Vielen Dank, Herr Präsident! – Liebe Kolleginnen und Kollegen! Die Idee – das hat Frau Radziwill schon gesagt –, Ferienwohnungen für Geflüchtete und für Menschen, die von Wohnungslosigkeit bedroht sind, zu nutzen, ist nicht neu. Die wurde von der Bezirksbürgermeisterin des Bezirks Friedrichshain-Kreuzberg, Monika Herrmann, aufgeworfen. Sie wurde auch vom Bezirksstadtrat in Mitte, Stephan von Dassel, aufgeworfen. Das macht schon deutlich, dass es dort ein großes Potenzial gibt. Ich will die Zahlen nicht wiederholen, die die Kollegin Breitenbach hier vorgestellt hat, aber wenn man diese Zahlen hört, fragt man sich: Wem gehört eigentlich diese Stadt, und warum können Geflüchtete, aber auch von Wohnungslosigkeit bedrohte Menschen nicht in Wohnungen untergebracht werden? Warum werden sie in Lagern gehalten? Ob es große oder kleine Lager sind, macht da keinen Unterschied.

[Beifall bei den GRÜNEN und der LINKEN]

Für uns, Bündnis 90/Die Grünen, steht fest: Geflüchtete in Wohnungen dezentral unterzubringen, ist nicht nur human, menschenwürdig, es fördert Integration, und unter dem Strich ist es sogar günstiger. Es erschwert Geschäftemachern, sich auf dem Rücken von Geflüchteten zu bereichern. Das sind viele gute Argumente, sodass sich tatsächlich die Frage stellt: Warum wird es eigentlich nicht gemacht?

[Beifall bei den GRÜNEN – Vereinzelter Beifall bei der LINKEN]

Frau Radziwill scheint das gerade mit dem zuständigen Senator zu klären. Man kann nur hoffen, dass sie das Ohr von Herr Czaja erreicht, denn wir von der Opposition haben schon häufiger versucht, an das Ohr des Sozialsenators zu gelangen. – Mein Eindruck, der sich auch sonst schon mal einstellt, ist, dass der CDU Eigentum und auch Geldverdienen so heilig sind, dass sie dabei vergessen zu lesen, dass in der Verfassung auch steht, dass Eigentum verpflichtet, und es bei der CDU keine Beachtung findet. Deswegen können wir gespannt sein, was die Koalitionsfraktionen in der Ausschussbesprechung inhaltlich vortragen werden, wie es gelingen kann. Da würde sich auch die Frage aufdrängen – gestern war Senatsklausur –, warum wir heute nicht ein Papier dazu haben.
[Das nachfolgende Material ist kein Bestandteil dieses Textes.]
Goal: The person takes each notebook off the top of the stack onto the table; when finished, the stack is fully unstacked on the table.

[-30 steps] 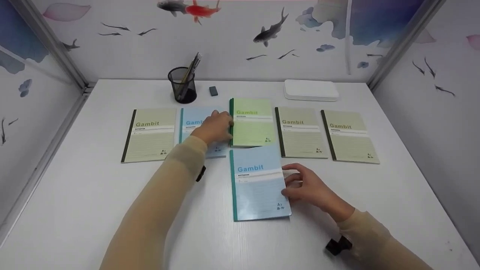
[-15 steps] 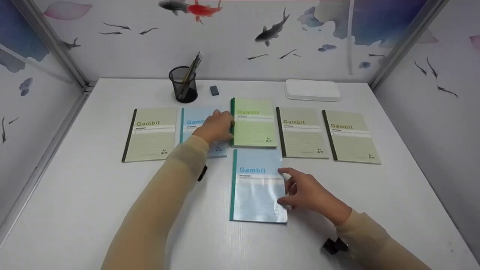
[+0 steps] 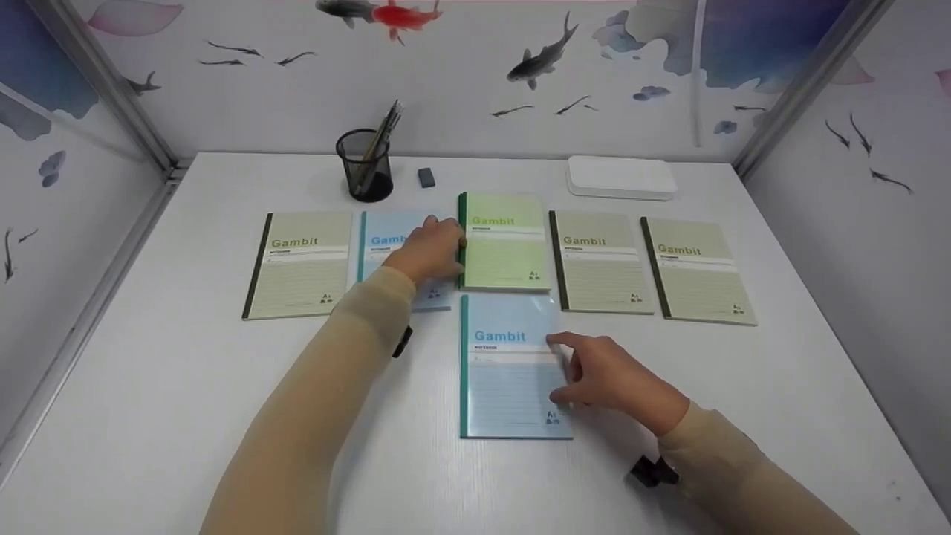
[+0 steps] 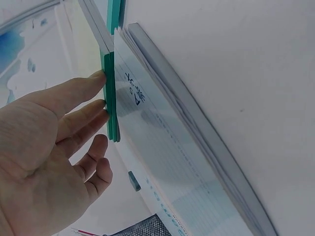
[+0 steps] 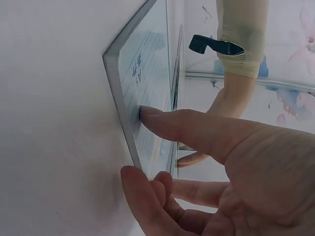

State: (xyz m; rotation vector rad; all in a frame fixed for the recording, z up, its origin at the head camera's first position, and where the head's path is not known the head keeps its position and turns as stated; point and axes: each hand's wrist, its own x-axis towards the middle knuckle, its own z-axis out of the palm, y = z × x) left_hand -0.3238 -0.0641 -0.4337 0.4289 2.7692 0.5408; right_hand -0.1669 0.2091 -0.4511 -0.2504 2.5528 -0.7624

Das hätte man auch ins Konzept schreiben können.

[Ülker Radziwill (SPD): Hätte man machen können!]

Zumindest müssten Sie sich dann bei uns dafür bedanken, aber vor dem Dank steht die Umsetzung. Das heißt: Machen Sie es, dann helfen wir mit!
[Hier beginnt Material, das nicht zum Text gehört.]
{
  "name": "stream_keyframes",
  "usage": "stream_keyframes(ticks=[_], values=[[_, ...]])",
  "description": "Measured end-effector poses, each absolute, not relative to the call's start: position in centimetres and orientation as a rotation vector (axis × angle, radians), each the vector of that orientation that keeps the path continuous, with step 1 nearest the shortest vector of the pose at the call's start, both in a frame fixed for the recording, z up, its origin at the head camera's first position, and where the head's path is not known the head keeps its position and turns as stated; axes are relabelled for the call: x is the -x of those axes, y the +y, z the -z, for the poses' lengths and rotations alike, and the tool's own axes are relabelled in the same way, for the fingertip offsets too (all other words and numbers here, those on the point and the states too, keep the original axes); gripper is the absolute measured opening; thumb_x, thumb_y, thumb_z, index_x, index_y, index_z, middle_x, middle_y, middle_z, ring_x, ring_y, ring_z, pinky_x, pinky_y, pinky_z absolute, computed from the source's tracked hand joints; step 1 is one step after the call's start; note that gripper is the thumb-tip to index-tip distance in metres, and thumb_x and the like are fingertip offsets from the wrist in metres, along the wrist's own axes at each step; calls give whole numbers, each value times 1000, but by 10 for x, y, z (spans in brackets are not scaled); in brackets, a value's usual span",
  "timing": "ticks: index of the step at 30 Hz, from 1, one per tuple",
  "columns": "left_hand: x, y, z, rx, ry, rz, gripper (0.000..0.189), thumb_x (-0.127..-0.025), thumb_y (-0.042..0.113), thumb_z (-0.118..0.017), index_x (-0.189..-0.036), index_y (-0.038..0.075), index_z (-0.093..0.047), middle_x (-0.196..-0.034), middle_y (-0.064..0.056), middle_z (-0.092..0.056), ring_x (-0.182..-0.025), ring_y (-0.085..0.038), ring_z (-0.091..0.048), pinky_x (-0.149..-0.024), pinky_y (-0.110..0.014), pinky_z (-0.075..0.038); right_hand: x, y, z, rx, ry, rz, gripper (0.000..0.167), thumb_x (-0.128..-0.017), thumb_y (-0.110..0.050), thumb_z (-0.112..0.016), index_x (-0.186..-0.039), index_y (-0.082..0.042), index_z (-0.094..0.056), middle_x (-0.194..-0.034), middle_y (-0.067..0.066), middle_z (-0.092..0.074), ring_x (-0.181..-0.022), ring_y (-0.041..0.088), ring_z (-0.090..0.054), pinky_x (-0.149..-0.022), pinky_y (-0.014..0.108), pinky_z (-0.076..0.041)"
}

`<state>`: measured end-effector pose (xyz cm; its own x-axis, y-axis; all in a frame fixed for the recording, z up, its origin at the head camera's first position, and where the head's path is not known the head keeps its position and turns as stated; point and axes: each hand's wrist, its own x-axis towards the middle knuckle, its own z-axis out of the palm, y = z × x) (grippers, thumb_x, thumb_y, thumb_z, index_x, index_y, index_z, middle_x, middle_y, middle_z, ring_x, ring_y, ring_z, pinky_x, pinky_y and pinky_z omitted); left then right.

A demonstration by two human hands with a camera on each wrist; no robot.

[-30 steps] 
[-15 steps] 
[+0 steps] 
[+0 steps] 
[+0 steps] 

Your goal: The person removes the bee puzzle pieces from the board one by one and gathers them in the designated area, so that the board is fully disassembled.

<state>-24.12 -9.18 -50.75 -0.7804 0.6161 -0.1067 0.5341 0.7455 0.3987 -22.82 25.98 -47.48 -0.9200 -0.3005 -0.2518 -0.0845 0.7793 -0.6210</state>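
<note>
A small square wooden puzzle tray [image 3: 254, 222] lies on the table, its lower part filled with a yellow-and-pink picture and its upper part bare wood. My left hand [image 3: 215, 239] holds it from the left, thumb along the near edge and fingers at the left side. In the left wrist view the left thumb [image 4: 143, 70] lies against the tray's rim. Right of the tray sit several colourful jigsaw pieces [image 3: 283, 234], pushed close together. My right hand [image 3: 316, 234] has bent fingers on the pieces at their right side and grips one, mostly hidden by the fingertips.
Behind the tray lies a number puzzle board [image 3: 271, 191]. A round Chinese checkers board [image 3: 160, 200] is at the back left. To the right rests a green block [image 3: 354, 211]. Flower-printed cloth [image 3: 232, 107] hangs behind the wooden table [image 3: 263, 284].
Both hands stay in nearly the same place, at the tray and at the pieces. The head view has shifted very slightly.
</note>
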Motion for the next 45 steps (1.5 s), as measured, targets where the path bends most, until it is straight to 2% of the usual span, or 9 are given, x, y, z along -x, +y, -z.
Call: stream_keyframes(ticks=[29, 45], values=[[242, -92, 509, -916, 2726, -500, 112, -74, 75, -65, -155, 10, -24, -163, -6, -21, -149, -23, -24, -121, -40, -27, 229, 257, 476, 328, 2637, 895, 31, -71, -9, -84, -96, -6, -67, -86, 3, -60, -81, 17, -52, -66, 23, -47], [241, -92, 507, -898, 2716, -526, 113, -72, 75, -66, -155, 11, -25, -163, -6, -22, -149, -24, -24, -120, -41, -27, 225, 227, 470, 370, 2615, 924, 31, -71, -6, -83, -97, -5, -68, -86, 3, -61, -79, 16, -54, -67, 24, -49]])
Ehrlich gesagt, der Antrag der Linken ist sehr freundlich im Ton. Der sagt halt, was geht und was nicht geht, und er macht deutlich: Es ist eine Brücke, die denen angeboten wird, die nach der Frist, die abläuft, Gefahr laufen, dass die Nutzung ihrer Ferienwohnung in die Illegalität fällt. Es soll ermöglicht werden, dass, statt eine hohe

(Ülker Radziwill)

Geldstrafe zu zahlen, die Wohnung dem Bedarf des Gemeinwohls aller Berlinerinnen und Berliner zugeführt wird. Das heißt, die ständige Unterbringung von Geflüchteten in der illegalen Ferienwohnung schützt vor Strafe. Das hat den schönen Aspekt, dass man die Leute davor schützt, sich strafbar zu machen.
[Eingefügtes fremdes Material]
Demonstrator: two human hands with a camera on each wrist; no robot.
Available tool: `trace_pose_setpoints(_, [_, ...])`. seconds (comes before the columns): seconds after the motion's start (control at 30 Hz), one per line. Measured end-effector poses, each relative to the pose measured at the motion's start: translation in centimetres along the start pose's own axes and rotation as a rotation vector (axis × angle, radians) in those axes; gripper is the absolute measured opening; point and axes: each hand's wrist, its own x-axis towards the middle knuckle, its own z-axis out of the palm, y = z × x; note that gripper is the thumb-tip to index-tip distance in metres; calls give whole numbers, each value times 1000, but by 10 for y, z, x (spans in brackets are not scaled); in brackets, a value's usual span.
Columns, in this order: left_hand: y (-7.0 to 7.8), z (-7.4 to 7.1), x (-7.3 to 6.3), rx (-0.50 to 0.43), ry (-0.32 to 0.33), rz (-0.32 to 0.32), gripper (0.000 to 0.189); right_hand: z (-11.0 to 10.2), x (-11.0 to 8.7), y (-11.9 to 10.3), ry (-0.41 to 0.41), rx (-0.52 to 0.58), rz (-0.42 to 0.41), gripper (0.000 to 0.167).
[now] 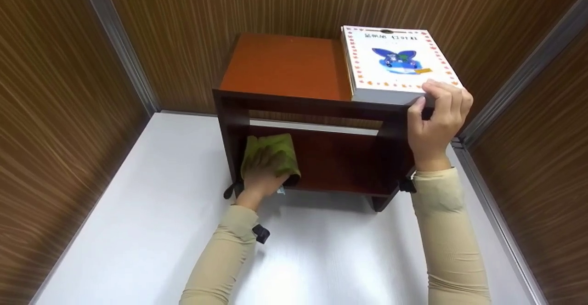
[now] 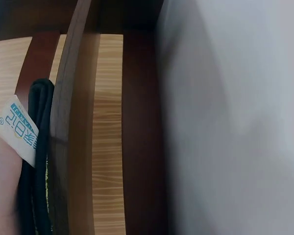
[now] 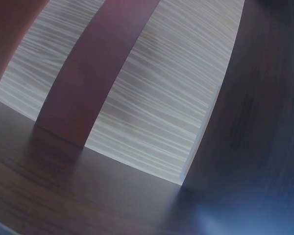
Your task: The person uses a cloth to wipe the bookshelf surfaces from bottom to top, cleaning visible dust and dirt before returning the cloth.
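A folded green cloth with dark edging lies at the left end of the lower shelf. My left hand rests on top of it, fingers spread forward. In the left wrist view, part of that hand is beside the cloth's dark folded edge, where a white label with blue print sticks out. White picture books are stacked on the right of the shelf's top. My right hand holds their front right corner, bent fingers over the cover and thumb at the front side.
The small brown shelf unit has an orange-brown top and dark side panels, and stands on a white surface. Wood-grain walls enclose it at the back and both sides. A black strap end is near its left front leg.
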Motion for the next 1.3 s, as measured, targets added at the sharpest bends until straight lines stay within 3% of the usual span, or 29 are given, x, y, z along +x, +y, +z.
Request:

[Beifall bei den GRÜNEN – Vereinzelter Beifall bei der LINKEN]

Das Wesentliche zu dem Thema ist gesagt. Deswegen bin ich der Meinung – wenn wir einer Ansicht sind, dass man das alles machen kann –, dass wir es heute gleich hätten abstimmen können. Meine Befürchtung allein ist, und ich werde in der Runde daran anknüpfen und es aufgreifen, wenn Sie unseren Antrag im Ausschuss abgelehnt haben und wir dann hier darüber diskutieren, warum die Koalition sich wieder nicht einigen kann und unfähig ist, eine menschenwürdige Unterbringung von Geflüchteten zu organisieren: Wir werden dann darüber reden, dass außer einer Diskussion im Ausschuss nichts dabei herumgekommen ist, und um dem vorzubeugen, Frau Kollegin Radziwill, würde ich mich freuen, wenn es Ihnen heute zumindest gelingt zu sagen: Ja, wir werden auch die Bezirke im Ausschuss dazu holen, wenn wir darüber beraten –, denn die nächste Stufe, mit der wir uns auseinandersetzen werden müssen, ist, wer die Geflüchteten unterbringt, denn die Zuständigkeit der Bezirke wird immer stärker und wird sich im März zuspitzen.

[Beifall bei den GRÜNEN und der LINKEN]

Vielen Dank, Frau Kollegin Bayram! – Jetzt folgt der Kollege Krüger, dem ich das Wort für die CDU-Fraktion erteile. – Bitte sehr!

Herr Präsident! Meine Damen und Herren! Frau Bayram! Die Drohung und die Polemik am Ende lasse ich völlig beiseite, weil sie meines Erachtens der Sache nicht gerecht wird.